Radioactive Waste 90 - Concern Over Selection of Spent Nuclear Fuel Canisters at San Onofre - Part 2

(Pease read Part 1 if you haven't.)

       Yesterday, I began a blog post about complaints over the plans that Southern California Edison has to select a vendor and purchase spent fuel canisters and dry casks in the near future for storing the fuel being removed from the San Onofre reactors. This is the second part of my post on this topic.

       The NRC is working on developing an aging management plan because new regulations require spent fuel temporary storage systems to last at least one hundred years. Previously, they only required that spent fuel temporary storage systems last at least twenty years because they expected there to be a permanent geological repository in the U.S. for spent nuclear fuel. Since the Yucca Mountain Nuclear Repository project was canceled in 2009, it is now estimated that there will not be such a repository in the U.S. before 2050. The NRC is not issuing any license renewals at nuclear plants until this aging issue is resolved. However, they are going to allow the NUHOMS 32PTH2 canisters that SCE is considering to be included under the existing license for the San Onofre plant.

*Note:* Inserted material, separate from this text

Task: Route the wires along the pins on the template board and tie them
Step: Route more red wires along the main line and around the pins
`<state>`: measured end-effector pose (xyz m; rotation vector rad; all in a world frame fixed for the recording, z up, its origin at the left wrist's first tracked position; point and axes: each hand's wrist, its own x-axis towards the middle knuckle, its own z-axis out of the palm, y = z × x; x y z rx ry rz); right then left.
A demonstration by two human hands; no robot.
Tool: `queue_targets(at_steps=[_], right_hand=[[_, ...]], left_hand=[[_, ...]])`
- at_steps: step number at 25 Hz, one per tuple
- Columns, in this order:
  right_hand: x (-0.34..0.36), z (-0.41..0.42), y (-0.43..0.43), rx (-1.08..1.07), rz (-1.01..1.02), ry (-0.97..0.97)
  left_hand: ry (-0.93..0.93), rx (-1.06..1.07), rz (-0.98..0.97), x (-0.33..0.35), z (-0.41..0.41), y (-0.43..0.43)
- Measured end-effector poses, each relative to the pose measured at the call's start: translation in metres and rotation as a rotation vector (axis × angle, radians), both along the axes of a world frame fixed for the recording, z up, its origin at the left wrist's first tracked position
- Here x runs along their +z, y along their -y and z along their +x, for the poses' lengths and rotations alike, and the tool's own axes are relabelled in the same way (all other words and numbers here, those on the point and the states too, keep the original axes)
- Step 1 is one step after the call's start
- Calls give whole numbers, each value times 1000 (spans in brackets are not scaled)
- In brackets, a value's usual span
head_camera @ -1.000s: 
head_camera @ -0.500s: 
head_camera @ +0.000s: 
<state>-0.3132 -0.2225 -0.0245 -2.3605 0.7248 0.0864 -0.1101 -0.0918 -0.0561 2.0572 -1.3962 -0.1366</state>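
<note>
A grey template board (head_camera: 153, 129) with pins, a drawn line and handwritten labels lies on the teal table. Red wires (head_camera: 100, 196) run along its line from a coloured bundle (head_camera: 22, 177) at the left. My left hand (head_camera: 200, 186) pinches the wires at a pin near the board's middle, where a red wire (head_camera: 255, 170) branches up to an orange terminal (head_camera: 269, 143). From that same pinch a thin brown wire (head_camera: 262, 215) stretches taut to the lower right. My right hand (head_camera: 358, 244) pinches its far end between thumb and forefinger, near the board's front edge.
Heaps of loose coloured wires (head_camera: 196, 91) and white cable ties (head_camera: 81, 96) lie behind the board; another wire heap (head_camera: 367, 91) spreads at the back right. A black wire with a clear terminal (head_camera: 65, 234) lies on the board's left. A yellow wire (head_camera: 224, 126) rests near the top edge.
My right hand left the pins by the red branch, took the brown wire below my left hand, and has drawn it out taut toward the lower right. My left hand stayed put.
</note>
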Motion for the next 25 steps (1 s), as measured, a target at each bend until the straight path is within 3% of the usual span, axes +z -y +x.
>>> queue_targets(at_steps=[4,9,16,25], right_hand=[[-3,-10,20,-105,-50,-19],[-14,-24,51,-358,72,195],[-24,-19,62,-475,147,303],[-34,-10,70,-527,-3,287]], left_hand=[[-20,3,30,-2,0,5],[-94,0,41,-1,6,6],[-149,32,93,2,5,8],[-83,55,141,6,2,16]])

        The NRC has not extended licenses past twenty years for what is known as current high burnup nuclear fuel because not enough is known about storing and transporting this type of fuel. It is more than twice as radioactive and much hotter than low burnup fuel that used to be burned in U.S. reactors. The NRC has been allowing the use of this high burnup fuel without requiring research to show that it is safe to store and transport. The protective cladding material that forms the tube that contains the nuclear fuel is vulnerable to heat and can become brittle and crack which increases the risk of radiation release.

         There are currently twenty four fuel assembly canisters at the San Onofre plant. They are what are called Failed Fuel Cans. The NRC has required that current spent fuel temporary storage systems be designed so that damaged fuel assemblies can be removed and placed in other storage. The thirty six new fuel assembly canisters of the NUHOMS DSC-PTH2 type that SCE is considering are not designed for easy removal of spent fuel like the existing canisters at San Onofre. There are a lot of damaged fuel assemblies at the San Onofre plant that need to be dealt with.

        The NRC has been considering allowing spent fuel from spent fuel temporary storage systems to be returned to a spent fuel pool if the temporary storage fails. That will not be possible at San Onofre because SCE plans to demolish the spent fuel pool there after the nuclear fuel has been moved to a spent fuel temporary storage system. ROSE has pointed out that spent nuclear fuel needs to spend years cooling in the spent fuel pool before it can be moved to a spent fuel temporary storage system. They say that this means that selection of a spent fuel temporary storage system can be delayed while better designs are being considered and that there is no need for SCE to purchase a system now. ROSE wants SCE to delay their selection and purchase of spent fuel canisters and to reopen their bidding process for a spent fuel temporary storage system. Considering the dangers in the use of the old style temporary storage systems, ROSE's suggestion make a lot of sense.